Quick note: If you’re currently making vegan camembert I suggest that you keep them in 2 boxes that are separated.


  • 3 cups raw cashews
  • 2 tbsp refined coconut oil
  • 6 capsules vegan probiotics (Acidophilus)
  • 1/8 tsp penicillium roqueforti
  • 5 tbsp filtered water
  • sea salt



  1. Soak the cashews in filtered water for at least 5 hours or overnight.


  1. Drain the cashews, rinse them under cold water and place in the bowl of the blender.
  2. Add the coconut oil and 5 tablespoons of filtered water to the bowl of the blender.
  3. Open the probiotic capsules and add the powder to the bowl.
  4. Add the penicillium roqueforti. If your penicillium roqueforti is in powdered form, please check the notes.
  5. Blend on high speed, scraping down the sides from time to time, this step might take about 10 minutes depending on your blender. You can also use a food processor if you don’t have a powerful blender.
  6. The mixture should be smooth but thick. If needed, add 1 tablespoon of water at a time until smooth. Do not add too much water, you want to use as least as possible.
  7. Transfer to a clean bowl, cover with plastic film and let sit at room temperature for one day, this step is important to let the cheese ferment.
  8. The following day, place the bowl in the refrigerator for about 4 hours to make the mixture easier to work with.
  9. After that, line a baking sheet with parchment paper.
  10. Cut strips of parchment paper and lay them in 4 small springform pans (For each cheese I used two 3-inch cookie cutter rounds, stacked). You want to cover the bottom and sides of the pan. You can also use plastic film if you prefer, the goal is to prevent the cashew mixture to touch the metal. Fill each pan with the mixture and press it down using plastic film so it doesn’t stick to your hands.
  11. Place the cheeses on the baking sheet and cover them with a plastic box to keep some humidity inside, it’s important for better mold growth. Place the box in your refrigerator (you will age the cheeses if your refrigerator all the time).
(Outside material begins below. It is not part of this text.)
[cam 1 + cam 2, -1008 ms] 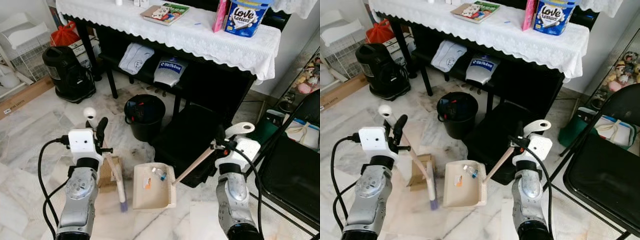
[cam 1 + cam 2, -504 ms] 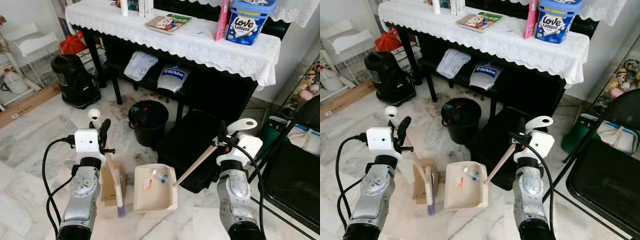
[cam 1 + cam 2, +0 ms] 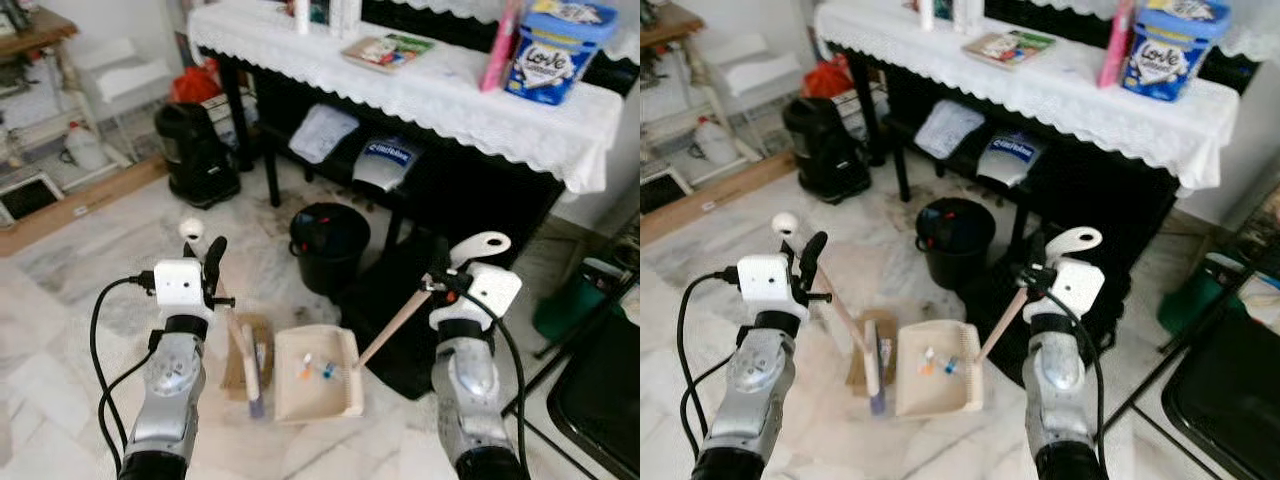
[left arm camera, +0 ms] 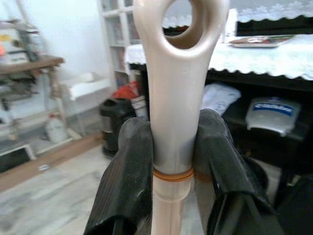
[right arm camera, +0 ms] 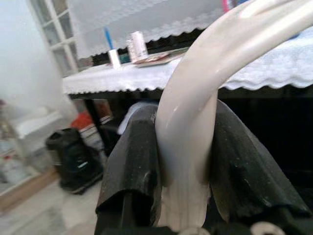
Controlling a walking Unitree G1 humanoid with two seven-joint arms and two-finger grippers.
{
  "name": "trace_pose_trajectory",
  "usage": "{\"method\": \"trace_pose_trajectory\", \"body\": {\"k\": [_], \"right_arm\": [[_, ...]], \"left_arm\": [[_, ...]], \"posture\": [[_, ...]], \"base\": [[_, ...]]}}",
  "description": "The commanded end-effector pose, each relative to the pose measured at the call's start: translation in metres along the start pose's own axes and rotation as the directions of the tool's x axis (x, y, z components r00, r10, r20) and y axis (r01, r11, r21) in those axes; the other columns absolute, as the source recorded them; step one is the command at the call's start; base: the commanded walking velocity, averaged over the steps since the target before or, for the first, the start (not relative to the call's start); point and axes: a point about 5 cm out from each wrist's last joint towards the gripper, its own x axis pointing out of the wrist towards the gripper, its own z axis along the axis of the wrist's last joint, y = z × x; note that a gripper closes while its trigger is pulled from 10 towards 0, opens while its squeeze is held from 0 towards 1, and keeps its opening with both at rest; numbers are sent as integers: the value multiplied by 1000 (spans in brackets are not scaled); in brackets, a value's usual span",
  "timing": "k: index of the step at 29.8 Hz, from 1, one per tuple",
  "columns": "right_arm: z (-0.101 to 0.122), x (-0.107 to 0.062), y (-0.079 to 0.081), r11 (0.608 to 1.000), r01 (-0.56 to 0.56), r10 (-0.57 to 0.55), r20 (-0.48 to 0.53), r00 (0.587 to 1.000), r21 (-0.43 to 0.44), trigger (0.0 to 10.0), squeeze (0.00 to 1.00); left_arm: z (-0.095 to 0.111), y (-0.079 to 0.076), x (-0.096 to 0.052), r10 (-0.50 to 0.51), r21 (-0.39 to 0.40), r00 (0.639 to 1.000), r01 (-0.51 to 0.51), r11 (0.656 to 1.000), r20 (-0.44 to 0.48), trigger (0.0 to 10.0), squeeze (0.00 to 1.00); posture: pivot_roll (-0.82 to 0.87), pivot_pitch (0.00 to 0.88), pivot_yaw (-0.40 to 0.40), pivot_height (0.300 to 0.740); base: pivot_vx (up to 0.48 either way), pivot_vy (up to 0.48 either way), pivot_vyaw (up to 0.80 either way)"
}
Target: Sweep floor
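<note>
Left eye view, left gripper (image 3: pixel 207 262): left of centre, fingers pinching the cream handle of the hand broom (image 3: pixel 243 355).
Left eye view, hand broom: slants down to the lower middle, its purple bristle end on the marble floor (image 3: pixel 70 290) just left of the dustpan (image 3: pixel 318 377).
Left eye view, dustpan: lower middle, flat on the floor, with small orange and blue scraps (image 3: pixel 315 369) inside.
Left eye view, right gripper (image 3: pixel 447 282): right of centre, clamped on the dustpan handle, which runs down-left to the pan.
Right eye view, surroundings: black bin (image 3: pixel 955 238) at centre, above the dustpan; white-clothed table (image 3: pixel 1040 90) across the top.
Left wrist view, fingers (image 4: pixel 128 181): pressed on either side of the broom's cream handle, below its hanging hole.
Right wrist view, fingers (image 5: pixel 132 166): squeezing the curved cream dustpan handle between them.
</note>
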Motion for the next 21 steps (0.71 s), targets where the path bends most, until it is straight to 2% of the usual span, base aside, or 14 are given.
{"method": "trace_pose_trajectory", "body": {"k": [1,21], "right_arm": [[15,6,2,1000,-3,2,68,998,17,10000,0],[23,16,-7,1000,-3,3,71,997,-2,10000,0]], "left_arm": [[11,3,6,14,12,998,-15,1000,65,10000,0],[6,6,7,65,15,996,-66,998,57,10000,0]], "posture": [[-10,0,8,740],[-24,0,-38,740]], "base": [[0,0,769],[0,0,771]]}}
  1. After 2 days, sprinkle salt over the top of the cheeses, and lightly rub with clean hands. Carefully flip the cheeses using a small plate and remove the springform pan. Sprinkle salt on top and on the sides, rubbing gently. The cheeses will still be very soft but they will be easier to work with after a few days.
  2. Continue to flip the cheeses everyday, always use clean hands or work with a plastic film to be sure you are not touching the cheese.
  3. Mold should start to appear after about 7 days.
  4. After 2 weeks, scramble the cheeses into little pieces (just like when you scramble tofu) into a clean bowl.
  5. Lay strips of parchment paper in springform pans and fill each pan with the scramble cheese, without pressing too much. This step is important to create holes inside the cheese, the mold needs to be in contact with air to grow. Place the cheeses on the baking sheet, cover with plastic box and place in the refrigerator.
  6. Continue to flip the cheeses everyday for the next 3 weeks, always using clean hands or gloves. This step only takes a few seconds everyday.
  7. After a total of 5 weeks, the inside and the outside of your cheeses will be covered with blue mold. They will be ready to eat!
  8. The longer you let them age in the refrigerator, the stronger the taste.
  9. The cheese will keep for at least 2 months in the refrigerator and will become firmer and sharper.


Penicillium Roqueforti is also available in powdered form. If using powder:
Bring a cup of water to a boil, let cool for about 2 hours.
In a small bowl or glass, combine 5 tablespoons of the water with ⅛ tsp of penicillium roqueforti. Cover with plastic film and let sit in the fridge overnight. Use this water in place of the filtered water (make sure to stir it before using).
The size of the pans have no real importance, use what you have on hand.